How to build brilliant eating habits

healthy foods

Why does my diet matter when I’m on weight loss medication?

GLP-1 medications help curb your appetite, which means you’ll probably be eating and drinking less than before. You might even go off some of your usual favourites.

But here’s the deal: your body still needs fuel – the nutritious kind. Even if you’re not feeling hungry, it’s important to eat well to get the nutrients, fibre, and fluids your body needs to stay healthy.

Skipping meals might sound like a shortcut to weight loss, but your body can’t run on empty. Eating regularly and choosing nutritious foods can help settle side effects and keep your energy up. There is no one-size-fits-all to achieving a healthy, balanced diet, but there are some key principles that you can follow to help ensure you get enough vitamins and minerals, good-quality protein, and fibre.

Think of it this way: every bite is a chance to build habits that stick – not just while you’re on the medication, but long after. Planning ahead and keeping healthy options nearby makes it easier to stay on track (and avoid the snack cupboard stare-down).

Make every bite count

When your appetite is reduced and you’re eating fewer calories, the nutritional quality of your diet matters.

When you’re taking GLP-1 medications, here’s a rough guide to how many calories (kcal) you are likely to need:

  • Women: 1200 to 1500 kcal per day
  • Men: 1500 to 1800 kcal per day

(Your needs may vary depending on age, activity level, and starting weight.)

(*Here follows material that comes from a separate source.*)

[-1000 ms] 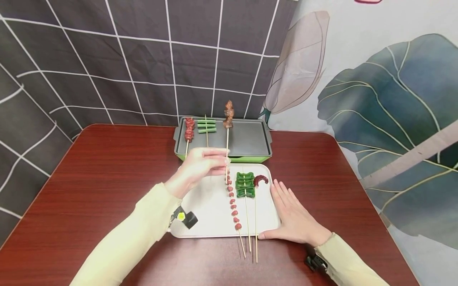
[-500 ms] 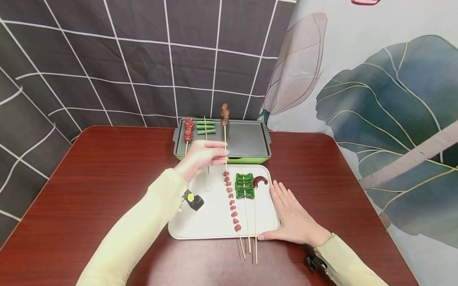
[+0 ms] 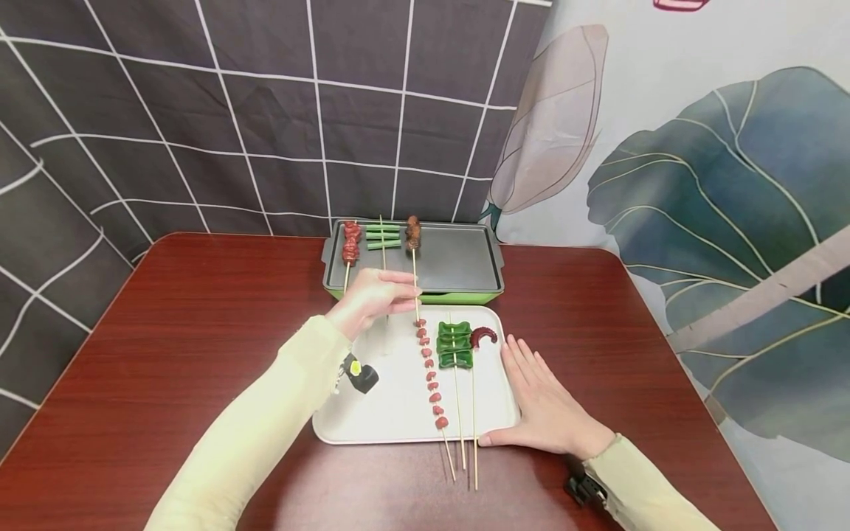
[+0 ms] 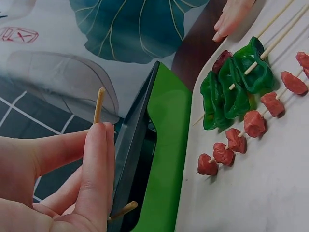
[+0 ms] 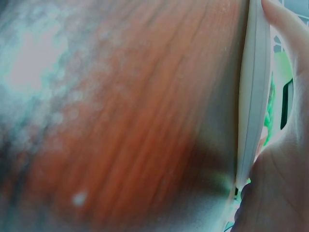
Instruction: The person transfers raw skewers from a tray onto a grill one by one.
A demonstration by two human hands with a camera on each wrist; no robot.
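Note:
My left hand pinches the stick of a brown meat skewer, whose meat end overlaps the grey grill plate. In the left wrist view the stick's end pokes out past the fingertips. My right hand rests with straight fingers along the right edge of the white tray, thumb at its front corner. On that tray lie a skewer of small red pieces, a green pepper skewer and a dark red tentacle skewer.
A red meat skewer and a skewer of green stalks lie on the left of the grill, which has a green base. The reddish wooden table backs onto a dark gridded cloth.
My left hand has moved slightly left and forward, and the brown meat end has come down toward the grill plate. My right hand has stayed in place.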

No single food is a superhero, so variety is key. Aim for a mix of healthier foods across the day – not every meal needs to be perfect, but balance it out over the day.

What does a balanced diet actually look like?

Here’s your cheat sheet for a well-rounded day:

  • fruit & veg – go for colour and variety (aim for at least 5 a day)
  • starchy, higher-fibre foods – try wholemeal varieties where possible, think wholemeal bread, brown rice, oats, wholewheat pasta, wholegrain breakfast cereals
  • plant proteins – lentils, beans, tofu, nuts, myco-protein
  • animal proteins – lean meats, fish, eggs
  • dairy or fortified alternatives – lower-sugar and reduced-fat milk, yogurt, cheese, look out for added calcium, iodine, vitamin B12, and vitamin D in alternatives
  • healthy fats – small amounts of oils and spreads (for example, products made from olive, rapeseed, or sunflower oils)

Can I still have less-healthy foods?

Short answer: Yes, but watch out for portion size and how often you have them

More complicated answer: Treat foods (crisps, cakes, chocolate, sugary drinks) aren’t needed as part of a healthy diet. With a reduced appetite, you don’t want these foods to replace nutrient-dense foods. You might actually feel less like eating these foods whilst on weight loss medication.

That said, a little indulgence now and then is totally fine. Just keep portions small and don’t let treats become your main event.

What can I actually eat?

Here are some tasty, balanced meal and snack ideas. Adjust portions to suit your appetite – no pressure to clean your plate!

Breakfast

British Nutrition Foundation eating habits illustration
Wholegrain cereal + milk + fruit (banana, peaches, dried fruit)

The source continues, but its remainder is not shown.